Find "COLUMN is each" and "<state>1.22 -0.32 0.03" in the records below. Copy the lines holding them and every line between, exactly, and no others.

### RECORD EXCERPTS

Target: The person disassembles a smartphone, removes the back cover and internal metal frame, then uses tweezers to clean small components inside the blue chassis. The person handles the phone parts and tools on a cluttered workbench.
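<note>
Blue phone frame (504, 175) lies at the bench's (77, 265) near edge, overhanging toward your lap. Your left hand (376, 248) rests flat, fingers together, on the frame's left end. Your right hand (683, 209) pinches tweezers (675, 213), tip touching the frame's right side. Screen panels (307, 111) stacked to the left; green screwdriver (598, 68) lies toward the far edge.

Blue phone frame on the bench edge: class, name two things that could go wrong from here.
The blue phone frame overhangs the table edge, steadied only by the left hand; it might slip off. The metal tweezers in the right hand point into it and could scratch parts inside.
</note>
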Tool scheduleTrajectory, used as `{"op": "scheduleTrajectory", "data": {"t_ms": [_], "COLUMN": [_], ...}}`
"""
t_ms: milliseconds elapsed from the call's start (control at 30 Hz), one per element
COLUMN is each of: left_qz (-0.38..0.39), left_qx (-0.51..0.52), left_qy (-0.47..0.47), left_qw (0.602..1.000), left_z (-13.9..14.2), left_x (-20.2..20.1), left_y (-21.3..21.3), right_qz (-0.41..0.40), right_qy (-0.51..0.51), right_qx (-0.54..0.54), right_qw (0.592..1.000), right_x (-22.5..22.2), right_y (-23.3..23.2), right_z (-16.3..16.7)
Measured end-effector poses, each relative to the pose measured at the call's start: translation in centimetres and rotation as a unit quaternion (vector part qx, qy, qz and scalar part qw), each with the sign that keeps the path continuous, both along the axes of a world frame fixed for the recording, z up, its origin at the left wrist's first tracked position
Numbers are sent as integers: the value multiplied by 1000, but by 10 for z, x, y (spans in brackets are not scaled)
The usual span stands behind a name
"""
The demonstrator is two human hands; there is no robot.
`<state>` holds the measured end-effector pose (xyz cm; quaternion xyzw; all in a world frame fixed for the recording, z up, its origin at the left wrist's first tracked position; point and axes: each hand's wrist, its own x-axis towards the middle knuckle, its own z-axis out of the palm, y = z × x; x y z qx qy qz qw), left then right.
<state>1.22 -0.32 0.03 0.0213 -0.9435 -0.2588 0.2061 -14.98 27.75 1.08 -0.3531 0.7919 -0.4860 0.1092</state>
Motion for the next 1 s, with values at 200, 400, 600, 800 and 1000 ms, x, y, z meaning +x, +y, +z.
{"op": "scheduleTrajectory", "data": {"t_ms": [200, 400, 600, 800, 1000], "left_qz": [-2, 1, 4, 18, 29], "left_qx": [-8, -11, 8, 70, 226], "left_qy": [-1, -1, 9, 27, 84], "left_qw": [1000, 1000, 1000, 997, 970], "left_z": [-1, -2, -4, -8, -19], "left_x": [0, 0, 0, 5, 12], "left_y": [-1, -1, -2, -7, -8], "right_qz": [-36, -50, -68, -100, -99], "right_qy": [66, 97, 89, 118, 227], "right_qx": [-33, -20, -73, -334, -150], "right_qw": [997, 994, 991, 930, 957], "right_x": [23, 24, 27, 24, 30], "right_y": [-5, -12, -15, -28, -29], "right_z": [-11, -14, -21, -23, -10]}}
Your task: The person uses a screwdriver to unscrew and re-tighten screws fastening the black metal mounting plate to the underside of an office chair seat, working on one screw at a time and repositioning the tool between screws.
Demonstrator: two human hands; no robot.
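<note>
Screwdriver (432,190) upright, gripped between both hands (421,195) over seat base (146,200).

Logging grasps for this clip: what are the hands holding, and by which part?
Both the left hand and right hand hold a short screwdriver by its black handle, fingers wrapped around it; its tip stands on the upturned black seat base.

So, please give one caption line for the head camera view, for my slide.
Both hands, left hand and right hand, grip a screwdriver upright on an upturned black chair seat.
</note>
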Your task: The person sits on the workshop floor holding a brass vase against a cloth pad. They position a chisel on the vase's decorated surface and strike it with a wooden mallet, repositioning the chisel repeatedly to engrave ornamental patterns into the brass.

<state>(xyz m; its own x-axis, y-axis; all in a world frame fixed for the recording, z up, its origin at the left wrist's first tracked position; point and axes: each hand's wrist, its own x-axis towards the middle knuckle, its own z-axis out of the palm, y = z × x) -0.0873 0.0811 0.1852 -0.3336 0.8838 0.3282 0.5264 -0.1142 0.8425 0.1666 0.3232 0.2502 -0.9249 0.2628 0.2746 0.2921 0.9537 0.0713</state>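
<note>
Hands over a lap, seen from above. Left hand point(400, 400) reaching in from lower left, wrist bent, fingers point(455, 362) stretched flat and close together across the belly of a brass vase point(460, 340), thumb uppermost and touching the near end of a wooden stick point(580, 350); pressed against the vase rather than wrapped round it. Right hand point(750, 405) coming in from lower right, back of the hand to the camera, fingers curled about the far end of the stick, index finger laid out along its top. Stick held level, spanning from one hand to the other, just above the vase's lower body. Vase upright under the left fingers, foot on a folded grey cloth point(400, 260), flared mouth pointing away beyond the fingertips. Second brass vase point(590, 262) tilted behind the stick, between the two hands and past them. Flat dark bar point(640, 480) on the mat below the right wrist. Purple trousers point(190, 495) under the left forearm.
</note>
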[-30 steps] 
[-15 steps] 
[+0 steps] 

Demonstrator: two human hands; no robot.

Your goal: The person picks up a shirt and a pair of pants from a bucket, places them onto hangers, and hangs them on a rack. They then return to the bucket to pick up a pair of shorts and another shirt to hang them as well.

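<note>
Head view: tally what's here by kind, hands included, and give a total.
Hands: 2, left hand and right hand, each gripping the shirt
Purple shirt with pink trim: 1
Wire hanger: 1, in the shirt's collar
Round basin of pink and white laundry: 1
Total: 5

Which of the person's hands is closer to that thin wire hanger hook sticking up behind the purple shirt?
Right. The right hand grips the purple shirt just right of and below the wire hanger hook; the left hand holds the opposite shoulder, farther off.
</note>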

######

* TASK RESPONSE
COLUMN is each of: left_qz (-0.38..0.39), left_qx (-0.51..0.52), left_qy (-0.47..0.47), left_qw (0.602..1.000), left_z (-13.9..14.2), left_x (-20.2..20.1), left_y (-21.3..21.3), right_qz (-0.41..0.40), right_qy (-0.51..0.51), right_qx (-0.54..0.54), right_qw (0.592..1.000), right_x (-22.5..22.2), right_y (-23.3..23.2), right_z (-16.3..16.7)
Measured end-effector poses, each relative to the pose measured at the call's start: translation in centimetres and rotation as a unit quaternion (vector part qx, qy, qz and scalar part qw), each with the sign that keeps the path continuous, both along the axes of a world frame fixed for the recording, z up, its origin at the left wrist's first tracked position
Numbers are sent as integers: the value multiplied by 1000, but by 10 for z, x, y (spans in brackets are not scaled)
The usual span stands behind a name
"""
The demonstrator is two human hands; there is no robot.
`<state>` holds the measured end-effector pose (xyz cm; quaternion xyzw; all in a world frame fixed for the recording, z up, its origin at the left wrist's first tracked position; point and axes: each hand's wrist, its own x-axis towards the middle knuckle, its own z-axis out of the palm, y = z × x; x y z qx qy qz qw), left then right.
<state>1.22 -0.32 0.03 0.0213 -0.9435 -0.2588 0.2061 -14.98 27.75 1.08 -0.3531 0.7919 -0.4860 0.1092</state>

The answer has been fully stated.